What you need to do: The response should hold each line from the entries below where "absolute" is found.
Records provided Block Start
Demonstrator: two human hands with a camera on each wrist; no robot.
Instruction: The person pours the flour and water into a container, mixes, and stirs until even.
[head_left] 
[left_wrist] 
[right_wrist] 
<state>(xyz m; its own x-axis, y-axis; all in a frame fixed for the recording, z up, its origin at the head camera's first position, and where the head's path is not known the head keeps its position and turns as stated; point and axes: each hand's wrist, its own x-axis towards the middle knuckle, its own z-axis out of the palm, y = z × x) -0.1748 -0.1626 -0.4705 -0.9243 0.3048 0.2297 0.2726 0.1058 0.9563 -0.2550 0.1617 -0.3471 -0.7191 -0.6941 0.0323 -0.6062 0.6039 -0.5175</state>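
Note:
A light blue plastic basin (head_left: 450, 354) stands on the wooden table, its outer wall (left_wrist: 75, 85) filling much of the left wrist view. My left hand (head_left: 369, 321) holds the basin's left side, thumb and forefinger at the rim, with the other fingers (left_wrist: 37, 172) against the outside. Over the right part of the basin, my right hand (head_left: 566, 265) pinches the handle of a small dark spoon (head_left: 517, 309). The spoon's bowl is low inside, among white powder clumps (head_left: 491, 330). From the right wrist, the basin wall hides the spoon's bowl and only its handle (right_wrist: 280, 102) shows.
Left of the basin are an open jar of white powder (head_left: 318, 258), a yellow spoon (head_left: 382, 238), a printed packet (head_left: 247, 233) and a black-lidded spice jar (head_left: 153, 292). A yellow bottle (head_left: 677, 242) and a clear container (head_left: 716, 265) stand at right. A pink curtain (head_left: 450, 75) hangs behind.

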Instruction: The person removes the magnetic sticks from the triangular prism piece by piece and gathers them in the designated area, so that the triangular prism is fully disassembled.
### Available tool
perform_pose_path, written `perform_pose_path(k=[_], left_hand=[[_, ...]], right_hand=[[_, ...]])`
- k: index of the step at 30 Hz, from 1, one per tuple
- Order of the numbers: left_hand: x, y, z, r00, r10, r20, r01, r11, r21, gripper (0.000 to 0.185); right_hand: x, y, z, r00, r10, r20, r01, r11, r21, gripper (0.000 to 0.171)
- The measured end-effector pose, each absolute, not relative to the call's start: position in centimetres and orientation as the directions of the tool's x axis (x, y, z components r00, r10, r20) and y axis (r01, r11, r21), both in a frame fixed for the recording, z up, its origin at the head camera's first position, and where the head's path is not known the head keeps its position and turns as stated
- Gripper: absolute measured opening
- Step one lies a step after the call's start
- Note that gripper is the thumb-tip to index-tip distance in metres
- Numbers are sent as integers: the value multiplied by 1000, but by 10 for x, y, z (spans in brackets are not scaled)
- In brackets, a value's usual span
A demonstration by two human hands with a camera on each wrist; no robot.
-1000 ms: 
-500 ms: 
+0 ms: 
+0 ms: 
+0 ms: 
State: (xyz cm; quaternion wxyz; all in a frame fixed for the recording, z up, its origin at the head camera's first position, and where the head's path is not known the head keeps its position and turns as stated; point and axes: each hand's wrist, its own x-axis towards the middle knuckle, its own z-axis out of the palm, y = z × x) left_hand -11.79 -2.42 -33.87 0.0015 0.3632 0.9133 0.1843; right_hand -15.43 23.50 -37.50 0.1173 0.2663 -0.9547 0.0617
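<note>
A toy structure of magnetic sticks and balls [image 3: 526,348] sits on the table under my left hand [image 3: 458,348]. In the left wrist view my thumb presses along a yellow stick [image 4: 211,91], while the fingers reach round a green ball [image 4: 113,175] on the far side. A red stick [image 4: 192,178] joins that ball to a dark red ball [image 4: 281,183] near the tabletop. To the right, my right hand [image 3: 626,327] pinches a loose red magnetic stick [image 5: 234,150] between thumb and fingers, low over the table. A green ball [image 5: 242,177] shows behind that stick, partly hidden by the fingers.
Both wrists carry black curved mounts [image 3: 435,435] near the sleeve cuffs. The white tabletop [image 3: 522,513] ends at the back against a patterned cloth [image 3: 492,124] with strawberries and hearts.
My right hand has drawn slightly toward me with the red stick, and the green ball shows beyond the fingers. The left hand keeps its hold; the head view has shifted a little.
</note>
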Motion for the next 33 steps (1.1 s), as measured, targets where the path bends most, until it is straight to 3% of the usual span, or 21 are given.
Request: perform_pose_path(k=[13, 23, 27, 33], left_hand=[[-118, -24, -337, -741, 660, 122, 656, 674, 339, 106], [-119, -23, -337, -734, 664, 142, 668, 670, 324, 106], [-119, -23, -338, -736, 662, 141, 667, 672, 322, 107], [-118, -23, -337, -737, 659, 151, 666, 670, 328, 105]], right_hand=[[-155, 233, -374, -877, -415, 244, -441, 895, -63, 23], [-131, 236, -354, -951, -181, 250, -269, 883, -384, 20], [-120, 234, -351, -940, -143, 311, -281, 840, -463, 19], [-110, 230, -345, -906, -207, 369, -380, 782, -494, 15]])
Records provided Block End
Response:
- The measured end-effector pose, each absolute, not relative to the call's start: position in centimetres and orientation as the directions of the tool's x axis (x, y, z components r00, r10, r20) and y axis (r01, r11, r21), both in a frame fixed for the recording, z up, its origin at the head camera's first position, and where the head's path is not known the head keeps its position and turns as stated
- Gripper: absolute measured opening

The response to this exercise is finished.